Politica

Industria, cala il fatturato E sulle pensioni flessibili il governo non sa che fare

Secondo l'Istat tra aprile e maggio ricavi scesi dell'1,1%. Il braccio di ferro coi sindacati sull'Ape

È sempre più difficile per il governo Renzi far quadrare i conti in vista della prossima legge di Bilancio (nuovo nome della Stabilità). Da una parte, i dati resi noti ieri dall'Istat su fatturato e ordini dell'industria e sulle vendite al dettaglio non inducono all'ottimismo sull'evoluzione della crescita nel secondo trimestre. In secondo luogo, il confronto con il sindacato sulle pensioni ha troppi fronti aperti (dall'anticipo pensionistico all'estensione della «quattordicesima) difficili da controllare vista l'esiguità delle risorse disponibili.

Ma andiamo con ordine. Il fatturato delle imprese italiane, rileva l'Istat, a maggio è calato dell'1,1% su base mensile, mentre gli ordinativi del 2,8%. Non va meglio su base annua. Sempre a maggio, il fatturato totale ha registrato una flessione del 2,7%, con una riduzione del 2,5% sul mercato interno e del 3,0% su quello estero. L'indice grezzo degli ordinativi, invece, ha segnato un -4,2% tendenziale.

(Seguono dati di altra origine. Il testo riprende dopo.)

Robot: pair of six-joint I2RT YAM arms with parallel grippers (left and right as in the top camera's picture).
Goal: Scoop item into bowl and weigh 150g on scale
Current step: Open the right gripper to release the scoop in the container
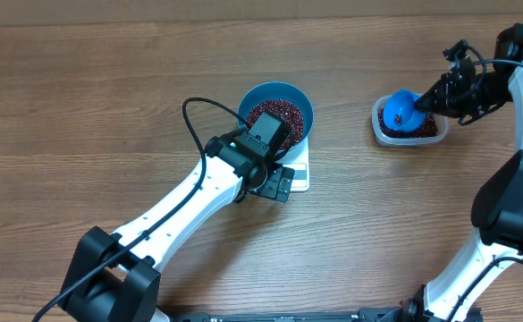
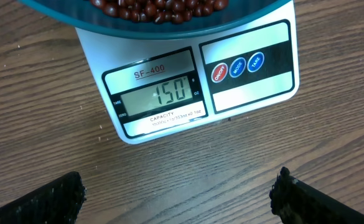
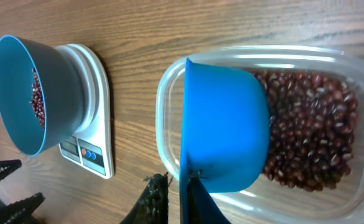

Questo trend conferma le ipotesi del Centro studi di Confindustria che aveva stimato un forte rallentamento del Pil italiano nel secondo trimestre (+0,15% a fronte del +0,25% precedentemente previsto) anche il fronte interno non regala soddisfazioni. Le vendite al dettaglio a maggio sono cresciute su base congiunturale dello 0,3% in valore e dello 0,2% in volume, ma su base annua si è evidenziata una netta discesa sia in valore (-1,3%), sia in volume (-1,8%).

A questo proposito, la flessibilizzazione dell'età pensionabile dovrebbe rappresentare un mezzo per facilitare nuovi ingressi nel mondo del lavoro, diminuire la disoccupazione e far accelerare la crescita. Il problema è che la spesa per modificare la legge Fornero deve essere contenuta. L'anticipo pensionistico, il cosiddetto «Ape», rappresenta per il governo un meccanismo interessante: dall'anno prossimo uscita anticipata (l'età è attualmente fissata a 66 ani e 7 mesi) per i nati tra il 1951 e il 1953 con penalizzazioni crescenti a seconda dell'assegno ricevuto e prestito pensionistico da banche e assicurazioni restituibile con rate ventennali sul quale lo Stato pagherebbe gli interessi. Inizialmente si era fissato un budget indicativo di circa un miliardo di euro. Ma nel dibattito tra esecutivo e sindacati si sono affrontati altri temi come l'unificazione gratuita dei contributi versati in diverse gestioni: la ricongiunzione, infatti, facilita l'uscita. Inizialmente la spesa dovrebbe essere contenuta a una cinquantina di milioni all'anno visto che la platea dovrebbe essere contenuta a massimo 80mila lavoratori.

Ma nel frattempo, come analizzato sul Giornale di ieri, si sono aggiunte nuove opzioni sul tavolo delle pensioni come l'estensione della «quattordicesima» fino a 13mila euro annui lordi di reddito e l'estensione della no tax area per i pensionati a 8.124 euro. Il costo di questi interventi è di 800 milioni e gli ultimi rumor ipotizzano un taglio delle disponibilità da investire sull'Ape a 600 milioni circa.

In tal caso, però, le penalizzazioni per l'uscita anticipata potrebbero essere più pesanti.